Book Synopsis Encounters With Materials in Early Childhood Education by : Veronica Pacini-Ketchabaw

Download or read book Encounters With Materials in Early Childhood Education written by Veronica Pacini-Ketchabaw and published by Taylor & Francis. This book was released on 2016-08-19 with total page 92 pages. Available in PDF, EPUB and Kindle. Book excerpt: Encounters with Materials in Early Childhood Education rearticulates understandings of materials—blocks of clay, sheets of paper, brushes and paints—to formulate what happens when we think with materials and apply them to early childhood development and classrooms. The book develops ways of thinking about materials that are more sustainable and insightful than what most children in the Western world experience today through capitalist narratives.
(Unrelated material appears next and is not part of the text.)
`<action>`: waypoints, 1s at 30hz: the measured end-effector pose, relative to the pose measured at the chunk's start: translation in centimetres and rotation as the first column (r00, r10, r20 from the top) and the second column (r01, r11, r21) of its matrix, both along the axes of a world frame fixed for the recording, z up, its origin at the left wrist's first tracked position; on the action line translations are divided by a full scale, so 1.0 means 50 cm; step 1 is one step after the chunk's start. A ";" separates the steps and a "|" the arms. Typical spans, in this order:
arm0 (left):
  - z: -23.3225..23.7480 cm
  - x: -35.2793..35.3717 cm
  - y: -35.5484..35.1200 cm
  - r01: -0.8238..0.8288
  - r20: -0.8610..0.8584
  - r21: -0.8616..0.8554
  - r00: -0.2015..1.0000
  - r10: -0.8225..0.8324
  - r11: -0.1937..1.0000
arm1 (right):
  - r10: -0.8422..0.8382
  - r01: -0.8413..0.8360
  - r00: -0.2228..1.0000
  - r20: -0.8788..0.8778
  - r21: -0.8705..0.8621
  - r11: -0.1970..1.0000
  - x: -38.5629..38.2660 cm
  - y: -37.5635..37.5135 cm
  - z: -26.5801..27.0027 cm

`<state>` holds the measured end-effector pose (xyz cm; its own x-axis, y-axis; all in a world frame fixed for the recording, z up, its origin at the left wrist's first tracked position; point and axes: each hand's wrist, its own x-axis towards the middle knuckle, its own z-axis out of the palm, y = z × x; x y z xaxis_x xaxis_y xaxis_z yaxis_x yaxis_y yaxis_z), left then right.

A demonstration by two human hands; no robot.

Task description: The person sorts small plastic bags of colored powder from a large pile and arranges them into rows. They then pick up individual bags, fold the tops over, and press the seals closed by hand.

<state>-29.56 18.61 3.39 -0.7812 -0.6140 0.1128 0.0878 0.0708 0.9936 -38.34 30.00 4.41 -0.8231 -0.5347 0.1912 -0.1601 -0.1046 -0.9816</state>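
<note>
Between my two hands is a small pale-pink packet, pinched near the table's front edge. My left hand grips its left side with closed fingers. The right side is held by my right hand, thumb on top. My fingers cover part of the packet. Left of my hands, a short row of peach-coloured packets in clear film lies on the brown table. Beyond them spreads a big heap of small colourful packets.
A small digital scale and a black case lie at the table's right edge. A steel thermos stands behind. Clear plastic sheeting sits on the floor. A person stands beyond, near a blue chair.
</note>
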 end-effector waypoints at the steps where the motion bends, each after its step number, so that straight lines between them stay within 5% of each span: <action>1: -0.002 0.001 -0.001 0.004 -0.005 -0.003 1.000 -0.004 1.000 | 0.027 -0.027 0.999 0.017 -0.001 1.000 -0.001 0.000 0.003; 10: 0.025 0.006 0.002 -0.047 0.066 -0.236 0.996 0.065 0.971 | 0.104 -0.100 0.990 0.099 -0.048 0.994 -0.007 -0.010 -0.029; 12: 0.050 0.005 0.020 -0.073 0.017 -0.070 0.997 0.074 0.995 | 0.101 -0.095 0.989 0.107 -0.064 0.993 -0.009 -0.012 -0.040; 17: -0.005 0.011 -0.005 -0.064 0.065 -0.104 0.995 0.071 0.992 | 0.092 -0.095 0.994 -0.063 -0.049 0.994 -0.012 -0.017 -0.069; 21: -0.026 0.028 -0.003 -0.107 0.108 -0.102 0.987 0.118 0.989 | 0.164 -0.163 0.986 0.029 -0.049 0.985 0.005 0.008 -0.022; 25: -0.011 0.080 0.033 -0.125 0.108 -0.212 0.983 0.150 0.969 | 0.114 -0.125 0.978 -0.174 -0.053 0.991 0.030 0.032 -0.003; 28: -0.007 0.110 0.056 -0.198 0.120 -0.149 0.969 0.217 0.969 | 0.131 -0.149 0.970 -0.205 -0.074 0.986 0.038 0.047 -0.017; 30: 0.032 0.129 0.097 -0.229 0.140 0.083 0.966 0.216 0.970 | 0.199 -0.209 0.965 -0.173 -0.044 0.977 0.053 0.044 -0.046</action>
Through a series of ethnographic events and engagement with existing ideas of relationality in the visual arts, feminist ethics, science studies, philosophy, and anthropology, Encounters with Materials in Early Childhood Education highlights how materials can be conceptualized as active participants in early childhood education and generators of human insight. A variety of examples show how educators, young children, and researchers have engaged in thinking with materials in early years classrooms and explore what materials are capable of in their encounters with other materials and with children. Please visit the companion website at www.encounterswithmaterials.com for additional features, including interviews with the authors and the teachers featured in the book, videos and photographs of the classroom narratives described in these pages, and an ongoing blog of the authors’ ethnographic notes.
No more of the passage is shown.